Di sisi lain, pemerintah selama dalam kurun waktu unjuk rasa tersebut membatasi sebagian fitur dalam penggunaan media sosial seperti Facebook dan Instagram, serta aplikasi pesan instan seperti WhatsApp.
Peristiwa unjuk rasa yang berlangsung kemarin sesungguhnya adalah wujud pengorbanan masyarakat oleh elite yang kurang dewasa dalam berpolitik. Pihak Prabowo - Sandi sejak awal telah mendelegitimasi proses pemilu dengan tuduhan kecurangan tidak hanya kepada kandidat Jokowi-Ma’ruf tetapi juga kepada penyelenggara pemilu seperti KPU dan Bawaslu.
Upaya delegitimasi proses pemilu ini kemudian berujung pada penolakan hasil pemilu yang dikatakan secara gamblang oleh Prabowo dalam satu acara yang bertajuk “Mengungkap Fakta-Fakta Kecurangan Pilpres 2019” yang diadakan Badan Pemenangan Nasional (BPN), tim sukses Prabowo-Sandi di Hotel Grand Sahid Jaya tanggal 14 Mei 2019.

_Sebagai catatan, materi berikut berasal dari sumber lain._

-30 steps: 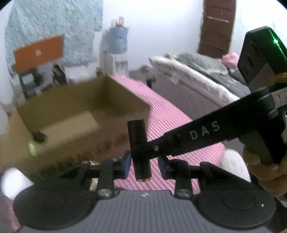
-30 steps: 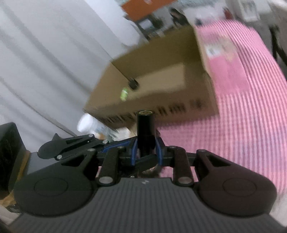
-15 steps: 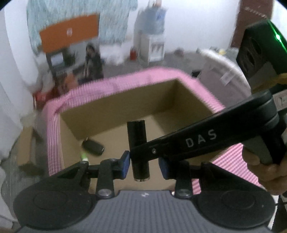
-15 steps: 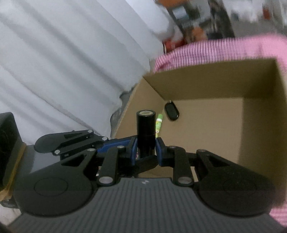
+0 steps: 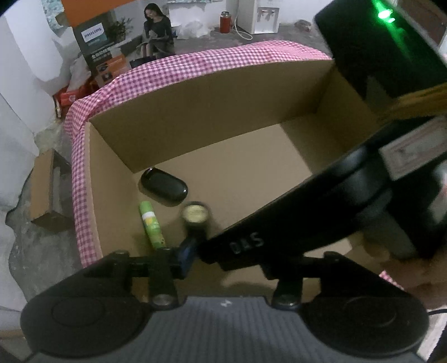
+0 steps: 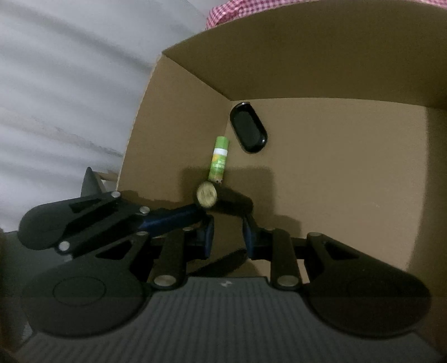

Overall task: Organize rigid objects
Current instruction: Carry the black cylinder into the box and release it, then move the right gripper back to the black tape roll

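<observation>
An open cardboard box (image 5: 223,106) (image 6: 307,55) fills both views. On its floor lie a black key fob (image 5: 163,187) (image 6: 248,131) and a green tube (image 5: 152,226) (image 6: 219,159). A black cylinder (image 5: 194,216) (image 6: 206,194) with a yellowish end sits tilted and blurred beside the tube, just past both sets of fingertips. My left gripper (image 5: 226,262) is opening, with nothing between its pads. My right gripper (image 6: 227,234) shows a narrow empty gap. The cylinder lies crosswise beyond its tips. One of the right gripper's fingers (image 5: 245,243) crosses the left wrist view and hides my left gripper's right pad.
The box stands on a pink checked cloth (image 5: 195,64). Beyond it on the floor are a printed carton (image 5: 97,42), a red flask (image 5: 224,18) and a cardboard scrap (image 5: 44,190). A white curtain (image 6: 69,83) hangs left of the box. A hand (image 5: 419,279) holds the right gripper.
Both grippers swung over the box and tipped downward. The black cylinder, gripped upright by both before, has left the jaws and tilts loose inside the box. The left jaws have widened.
</observation>
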Tool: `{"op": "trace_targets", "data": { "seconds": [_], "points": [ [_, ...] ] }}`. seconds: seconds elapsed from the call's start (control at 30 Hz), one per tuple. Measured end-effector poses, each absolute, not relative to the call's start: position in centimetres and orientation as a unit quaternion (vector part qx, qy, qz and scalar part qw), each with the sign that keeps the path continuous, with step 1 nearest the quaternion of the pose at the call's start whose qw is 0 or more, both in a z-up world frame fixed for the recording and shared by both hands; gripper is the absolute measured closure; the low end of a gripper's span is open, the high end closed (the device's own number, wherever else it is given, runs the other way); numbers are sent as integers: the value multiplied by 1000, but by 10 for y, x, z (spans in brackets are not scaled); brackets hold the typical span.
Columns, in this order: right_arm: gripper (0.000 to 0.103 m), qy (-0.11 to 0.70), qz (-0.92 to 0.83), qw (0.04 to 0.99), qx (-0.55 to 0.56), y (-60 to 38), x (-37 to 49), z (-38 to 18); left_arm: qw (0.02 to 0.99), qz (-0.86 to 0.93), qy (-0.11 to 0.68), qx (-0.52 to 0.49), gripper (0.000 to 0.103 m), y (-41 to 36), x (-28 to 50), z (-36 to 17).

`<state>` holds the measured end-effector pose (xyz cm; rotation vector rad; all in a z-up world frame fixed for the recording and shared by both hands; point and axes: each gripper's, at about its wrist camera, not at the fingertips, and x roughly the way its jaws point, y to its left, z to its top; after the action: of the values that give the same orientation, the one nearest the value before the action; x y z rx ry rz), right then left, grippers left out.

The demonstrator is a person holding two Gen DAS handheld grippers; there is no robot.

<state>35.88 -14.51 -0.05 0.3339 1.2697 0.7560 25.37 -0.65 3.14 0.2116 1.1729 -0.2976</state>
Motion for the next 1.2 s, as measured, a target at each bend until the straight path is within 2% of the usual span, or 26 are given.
{"op": "trace_targets", "data": {
  "seconds": [0.37, 0.7, 0.83, 0.93, 1.0, 1.2],
  "points": [
    [76, 558, 342, 735, 180, -159, 348, 7, 837, -142, 521, 89, 38, -5, 238, 56],
    [72, 517, 337, 762, 195, -187, 324, 29, 855, -146, 491, 79, 35, -3, 219, 79],
    [67, 487, 340, 780, 197, -203, 306, 43, 869, -149, 466, 75, 33, -2, 205, 91],
    [58, 456, 342, 799, 193, -218, 286, 56, 882, -158, 437, 72, 29, -2, 189, 104],
    [56, 433, 342, 812, 190, -230, 268, 63, 890, -170, 418, 68, 24, -3, 176, 112],
    [53, 360, 339, 846, 201, -274, 196, 74, 900, -214, 374, 63, 22, -14, 133, 125]
  ]
}}
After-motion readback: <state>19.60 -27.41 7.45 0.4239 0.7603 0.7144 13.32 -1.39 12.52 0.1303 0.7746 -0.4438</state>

Beranjak dari runtutan kejadian di atas, unjuk rasa yang berlangsung hingga memakan korban nyawa dan luka-luka itu memperlihatkan ketidakmampuan elite untuk bisa menjalankan sistem demokrasi yang telah menjadi pilihan bangsa ini sejak reformasi bergulir. Indonesia yang sudah melaksanakan pemilihan presiden secara langsung sejak 2004, telah mempersiapkan pula mekanisme sengketa pemilu apabila ada proses pemilu yang tidak dapat diterima oleh salah satu pihak.
Pemilu secara konseptual sesungguhnya adalah mekanisme sirkulasi elite tanpa pertumpahan darah. Tetapi pemilu 2019 telah memakan korban, hanya karena ketidakmampuan elite menerima kekalahan dan jikapun telah terjadi kecurangan, elite tidak bisa membuktikannya. Peristiwa 22 Mei kemarin telah memperburuk kualitas demokrasi Indonesia.

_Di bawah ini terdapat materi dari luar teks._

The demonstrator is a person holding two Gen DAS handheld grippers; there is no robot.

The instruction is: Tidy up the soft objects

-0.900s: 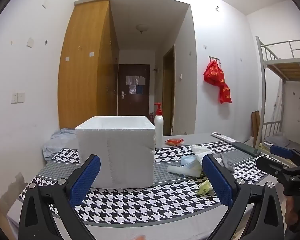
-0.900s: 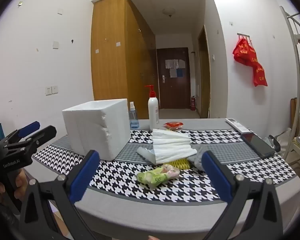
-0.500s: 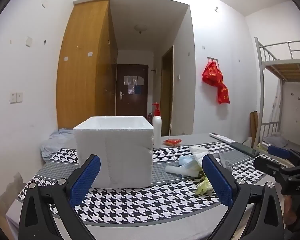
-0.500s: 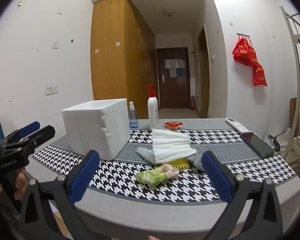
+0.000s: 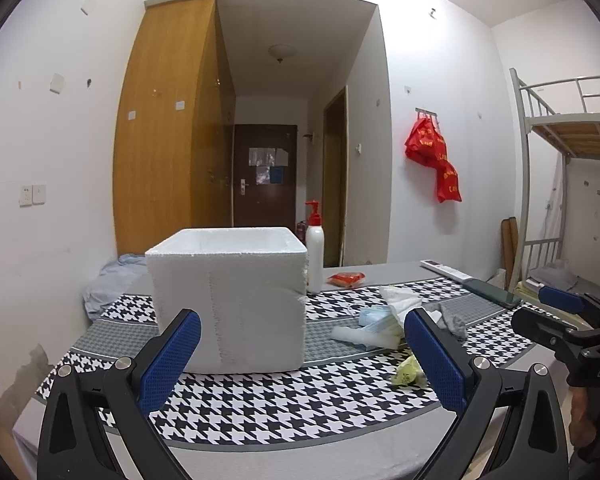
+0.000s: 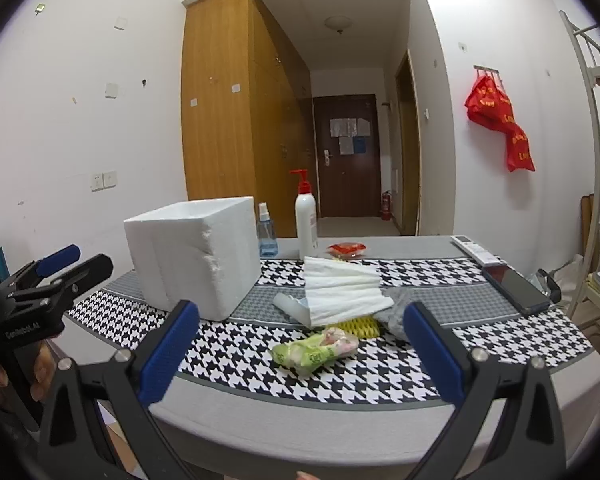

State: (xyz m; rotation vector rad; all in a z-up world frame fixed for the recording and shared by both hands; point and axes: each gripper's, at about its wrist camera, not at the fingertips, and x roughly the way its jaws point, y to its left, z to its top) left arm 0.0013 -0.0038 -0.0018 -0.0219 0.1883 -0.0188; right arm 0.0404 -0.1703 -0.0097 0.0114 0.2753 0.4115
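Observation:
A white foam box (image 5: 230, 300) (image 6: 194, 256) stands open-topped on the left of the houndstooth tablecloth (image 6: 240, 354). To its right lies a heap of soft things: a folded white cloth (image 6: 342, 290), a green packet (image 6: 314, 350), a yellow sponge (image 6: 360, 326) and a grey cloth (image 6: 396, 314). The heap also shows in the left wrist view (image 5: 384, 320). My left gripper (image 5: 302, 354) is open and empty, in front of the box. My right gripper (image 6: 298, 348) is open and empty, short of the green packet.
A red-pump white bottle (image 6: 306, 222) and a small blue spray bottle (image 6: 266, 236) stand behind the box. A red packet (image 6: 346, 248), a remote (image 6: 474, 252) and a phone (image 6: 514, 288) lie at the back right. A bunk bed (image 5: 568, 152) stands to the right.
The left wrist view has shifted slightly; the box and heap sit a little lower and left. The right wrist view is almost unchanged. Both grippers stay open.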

Pembatasan Media Sosial, Pembatasan Kebebasan Memperoleh Informasi
DI sisi lain, kerusuhan 22 Mei berdampak pada tindakan pemerintah yang membatasi sejumlah media sosial dan fitur dalam aplikasi percakapan instan. Menurut Kementerian Komunikasi dan Informasi (Kemenkominfo) hal ini dilakukan untuk menghambat peredaran hoaks dan provokasi yang lebih meluas kepada masyarakat. Akan tetapi, pembatasan ini tidak hanya menghambat peredaran informasi yang palsu, tetapi juga menghambat masyarakat untuk mendapat informasi yang benar, seperti dikatakan oleh Abdul Manan, Ketua Umum Aliansi Jurnalis Independen (AJI) dalam rilis persnya, sebagaimana berita yang dimuat di kompas.com (23/05).
Pembatasan ini dapat diatasi oleh sebagian masyarakat yang memakai Virtual Private Network (VPN) dalam berkomunikasi meskipun ada resiko kebocoran data pribadi pengguna. Sehingga sebenarnya pembatasan yang dilakukan pemerintah belum bisa dikatakan optimal untuk menangkal hoaks.
Di sisi lain, meskipun sebagian besar masyarakat memilih untuk memakai VPN, pembatasan yang dilakukan oleh pemerintah tetap menjadi masalah. Pembatasan ini telah mengganggu tidak hanya semata hak berkomunikasi, tetapi telah mengganggu roda perekonomian sebagian masyarakat yang mengandalkan media sosial dan aplikasi Whatsapp untuk berbisnis.
Dalam konteks demokrasi, pelanggaran hak asasi manusia, dalam hal ini adalah hak berkomunikasi dan memperoleh informasi, adalah suatu hal yang dapat mencederai demokrasi. Langkah pemerintah untuk menangkal hoaks sebenarnya dapat dimaklumi.
Ujian Demokrasi
Dua kejadian yang saling berkaitan dalam Peristiwa 22 Mei, yaitu kerusuhan pemilu dan pembatasan hak komunikasi warga yang terjadi baru saja sesungguhnya merupakan sebuah ujian demokrasi bagi bangsa Indonesia.